Edwards is also concerned that the FSA may take too hard a line on PPI, outlawing it altogether. "I can see the market designing mortgage payment protection insurance plus products in the future, but if the FSA comes down too hard on PPI it would restrict product development," he explains.

Certainly, rule changes are expected, with details due in the next few months. The FSA is also considering adding PPI to its suite of web-based tables to make it easier for consumers to assess what they are being offered.

Over-70s regulation

More positively, the protection industry is readying itself for the FSA's findings on its consultation into over-70s regulation, with everyone expecting it to scrap the current rules on selling life assurance to anyone that would be over 70 by the time the policy expired.

The current rule, widely seen as anomalous, prevents protection-only advisers from selling term assurance products where the term is greater than 10 years, and this takes the customer beyond age 70. In these cases, it is regarded as an investment product and can only be sold by an adviser with appropriate authorisation.

"The rationale was that, where this happened, there could be Inheritance Tax planning implications so you needed to be able to advise on this area too.
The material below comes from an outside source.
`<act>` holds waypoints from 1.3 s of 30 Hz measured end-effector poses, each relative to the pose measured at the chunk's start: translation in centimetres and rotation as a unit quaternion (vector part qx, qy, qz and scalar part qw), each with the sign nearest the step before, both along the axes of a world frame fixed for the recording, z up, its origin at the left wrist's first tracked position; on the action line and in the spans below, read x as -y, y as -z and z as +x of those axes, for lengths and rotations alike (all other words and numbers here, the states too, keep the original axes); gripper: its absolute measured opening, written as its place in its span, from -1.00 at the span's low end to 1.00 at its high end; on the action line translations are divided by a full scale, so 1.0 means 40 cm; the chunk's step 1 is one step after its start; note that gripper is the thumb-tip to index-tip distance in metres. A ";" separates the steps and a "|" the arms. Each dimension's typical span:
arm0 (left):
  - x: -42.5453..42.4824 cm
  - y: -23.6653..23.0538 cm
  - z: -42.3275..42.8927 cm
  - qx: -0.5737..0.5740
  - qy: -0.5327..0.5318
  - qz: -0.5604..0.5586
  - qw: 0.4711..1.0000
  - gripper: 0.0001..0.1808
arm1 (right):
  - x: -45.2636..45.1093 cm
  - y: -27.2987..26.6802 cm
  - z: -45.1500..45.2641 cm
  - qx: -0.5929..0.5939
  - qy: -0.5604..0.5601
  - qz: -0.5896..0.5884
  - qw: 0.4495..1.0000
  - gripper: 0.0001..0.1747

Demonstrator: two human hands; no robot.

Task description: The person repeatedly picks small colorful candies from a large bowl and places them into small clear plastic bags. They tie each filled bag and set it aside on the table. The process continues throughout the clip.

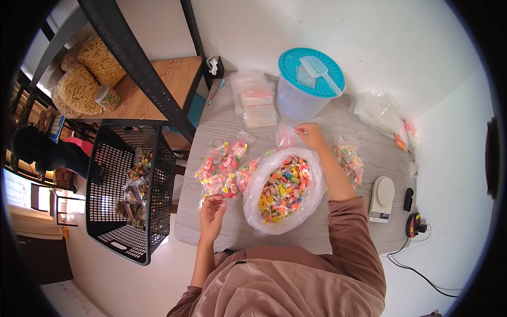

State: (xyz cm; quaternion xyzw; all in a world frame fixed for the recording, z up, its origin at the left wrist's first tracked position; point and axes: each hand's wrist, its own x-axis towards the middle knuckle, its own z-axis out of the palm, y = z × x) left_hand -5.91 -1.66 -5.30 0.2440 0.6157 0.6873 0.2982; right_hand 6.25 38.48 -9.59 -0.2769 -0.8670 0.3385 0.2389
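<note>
A large clear plastic bag [284, 190] of wrapped candies stands wide-mouthed on the grey wooden table [237, 239]. Just behind it, my right hand [311, 135] pinches the edge of a small zip bag [286, 135] with a pinkish tint. My left hand [213, 212] hovers at the near end of the filled candy bags [223, 164] on the left, fingers curled and parted, holding nothing that shows. More filled bags [349, 162] lie beyond my right forearm. Flat zip bags [255, 103] are stacked towards the wall.
A clear tub with a turquoise lid [311, 73] bears a scoop [321, 73]. At the right are a kitchen scale [382, 198], cables and crumpled plastic [376, 109]. A black basket [119, 237] holding bags stands left, below a shelf [158, 83] with snack bags. A person [51, 154] is at far left.
</note>
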 end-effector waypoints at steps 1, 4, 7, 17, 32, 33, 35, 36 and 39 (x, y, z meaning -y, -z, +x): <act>0.001 0.000 0.001 0.001 0.004 -0.001 1.000 -0.78 | 0.001 -0.006 0.004 -0.027 0.023 0.031 0.999 -0.82; 0.002 0.000 0.000 -0.010 0.009 -0.011 1.000 -0.80 | 0.043 -0.060 0.006 -0.103 0.087 -0.014 0.991 -0.81; -0.007 -0.016 0.001 0.006 0.026 0.005 1.000 -0.80 | 0.136 -0.168 0.029 -0.154 0.038 -0.123 0.980 -0.78; -0.076 -0.136 0.077 0.104 0.214 0.018 0.971 -0.62 | 0.512 -0.347 0.124 -0.080 -0.164 -0.326 0.928 -0.60; -0.031 -0.220 0.154 0.136 0.170 -0.003 0.976 -0.47 | 0.626 -0.381 0.198 -0.162 -0.074 -0.150 0.973 -0.60; -0.028 -0.219 0.159 0.138 0.148 -0.002 0.979 -0.48 | 0.635 -0.386 0.190 -0.191 -0.013 -0.062 0.980 -0.61; -0.029 -0.220 0.169 0.142 0.104 0.001 0.984 -0.51 | 0.660 -0.380 0.191 -0.218 0.031 -0.015 0.975 -0.61; -0.029 -0.216 0.174 0.144 0.100 0.009 0.984 -0.52 | 0.681 -0.369 0.205 -0.218 0.015 -0.054 0.974 -0.60; -0.032 -0.196 0.196 0.119 0.097 0.026 0.988 -0.56 | 0.728 -0.356 0.204 -0.212 -0.030 -0.171 0.962 -0.61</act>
But this is rarely the case," explains Bernie Hickman, protection director at Legal & General. "It's a strange rule and we expect it will go."

Although the FSA is also exploring an option to lift the age from 70 to 80, this is regarded as equally impractical and therefore unlikely to be adopted. "Why 80? Why not 85 or another age?" says Edwards. "As long as you're honest with your clients, then there shouldn't be a problem."

But, although the rule is likely to be scrapped, Hickman doesn't believe this will result in a flood of new business. "I expect we'll see more flexibility around what advisers recommend to this group of customers. This will make it easier to recommend renewable and convertible term assurance policies," he says. "The removal of this rule will make the situation a lot clearer," he adds.